In FIG. 1, 1 is a tread portion, 2 is a sidewall portion, and 3 is a bead portion. A two-layer carcass layer 4 including a plurality of reinforcing cords extending in the tire radial direction is mounted between the pair of left and right bead portions 3, 3 and the end portion of the carcass layer 4 surrounds the bead core 5 from the inside of the tire. It is folded back to the outside. A bead filler 6 made of a rubber composition having a high hardness is arranged on the outer periphery of the bead core 5, and the bead filler 6 is wrapped in a carcass layer 4.

A plurality of belt layers 7 are embedded on the outer peripheral side of the carcass layer 4 in the tread portion 1. These belt layers 7 include a plurality of reinforcing cords inclined with respect to the tire circumferential direction, and the reinforcing cords are arranged so as to intersect each other between the layers.

A tread rubber layer 11 is arranged on the outer peripheral side of the belt layer 7 in the tread portion 1. A sidewall rubber layer 12 exposed on the outer surface of the tire is provided in the sidewall portion 2. Further, the bead portion 3 is provided with a rim cushion rubber layer 13 exposed on the outer surface of the tire. On the other hand, an inner liner layer 14 is arranged along the carcass layer 4 on the inner surface of the tire.

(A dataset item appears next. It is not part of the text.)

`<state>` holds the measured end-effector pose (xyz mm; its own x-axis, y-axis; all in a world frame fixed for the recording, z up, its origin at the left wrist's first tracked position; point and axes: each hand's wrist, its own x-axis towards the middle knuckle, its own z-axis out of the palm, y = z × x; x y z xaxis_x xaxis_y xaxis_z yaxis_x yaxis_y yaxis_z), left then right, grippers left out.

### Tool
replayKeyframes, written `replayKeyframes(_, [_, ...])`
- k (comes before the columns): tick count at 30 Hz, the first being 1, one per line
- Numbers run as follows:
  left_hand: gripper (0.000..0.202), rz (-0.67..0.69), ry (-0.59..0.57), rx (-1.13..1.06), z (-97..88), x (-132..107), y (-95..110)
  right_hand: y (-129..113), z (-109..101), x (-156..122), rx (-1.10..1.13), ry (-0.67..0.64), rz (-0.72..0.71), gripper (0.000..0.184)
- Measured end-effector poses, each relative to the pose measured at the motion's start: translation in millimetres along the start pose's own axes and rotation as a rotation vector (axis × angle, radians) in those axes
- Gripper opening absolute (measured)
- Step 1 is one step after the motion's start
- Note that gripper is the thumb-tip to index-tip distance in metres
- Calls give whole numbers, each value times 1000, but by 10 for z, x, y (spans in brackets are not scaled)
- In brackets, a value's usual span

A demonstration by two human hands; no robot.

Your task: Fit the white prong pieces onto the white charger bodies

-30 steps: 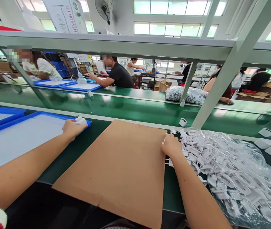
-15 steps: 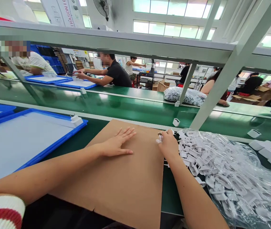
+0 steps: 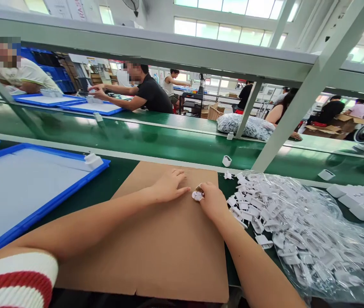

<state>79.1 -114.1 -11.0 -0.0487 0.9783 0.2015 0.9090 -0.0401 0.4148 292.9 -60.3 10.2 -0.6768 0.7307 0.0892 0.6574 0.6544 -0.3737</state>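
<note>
A sheet of brown cardboard (image 3: 156,256) lies before me on the green bench. Over its upper part is my left hand (image 3: 171,186), empty, palm down, with the thumb stretched toward my right hand. My right hand (image 3: 213,201) pinches a small white plastic piece (image 3: 197,196) just above the cardboard, near its right edge. Its fingers partly cover the piece, and a brownish spot at the fingertips is too small to make out. To the right of that hand spreads a heap of similar white plastic pieces (image 3: 249,209), partly inside a clear plastic bag (image 3: 323,222).
At left lies a blue-rimmed tray (image 3: 41,216) with a white block (image 3: 92,161) on its corner. White boxy parts (image 3: 358,201) line up at far right. A slanted metal post (image 3: 297,102) rises beyond the heap. Co-workers (image 3: 154,92) sit across the green conveyor (image 3: 156,139).
My right hand has moved left from the heap's edge over the cardboard, carrying the white piece. My left hand's fingers have drawn closer together. The view has shifted slightly.
</note>
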Motion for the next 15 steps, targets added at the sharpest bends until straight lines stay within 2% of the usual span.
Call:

When manufacturing the pneumatic tire configured as described above, the green tire G (see FIG. 5) is molded by bonding various tire constituent members on the molding drum. For example, as shown in FIG. 2, after a band-shaped carcass layer 4 (first tire constituent member) is wound around a molding drum in the tire circumferential direction Tc, a band-shaped sidewall is formed on the carcass layer 4. There is a step of attaching the rubber layer 12 (second tire constituent member). Here, a plurality of threads 10 are attached in parallel to one surface of the carcass layer 4 so as to extend along the tire width direction Tw. Such a yarn 10 can be attached to the surface of the carcass layer 4 in advance in the calendar process of the carcass layer 4. On the other hand, on one surface of the sidewall rubber layer 12 (bonding surface with the carcass layer 4), as shown in FIG. 3, a plurality of grooves 20 are arranged in parallel so as to intersect the yarn 10 of the carcass layer 4. Is formed in. Such a groove 20 can be appropriately processed after the extrusion process of the sidewall rubber layer 12. When the sidewall rubber layer 12 is laminated on the carcass layer 4, it is necessary to arrange both of them so that each groove 20 is in contact with at least one yarn 10.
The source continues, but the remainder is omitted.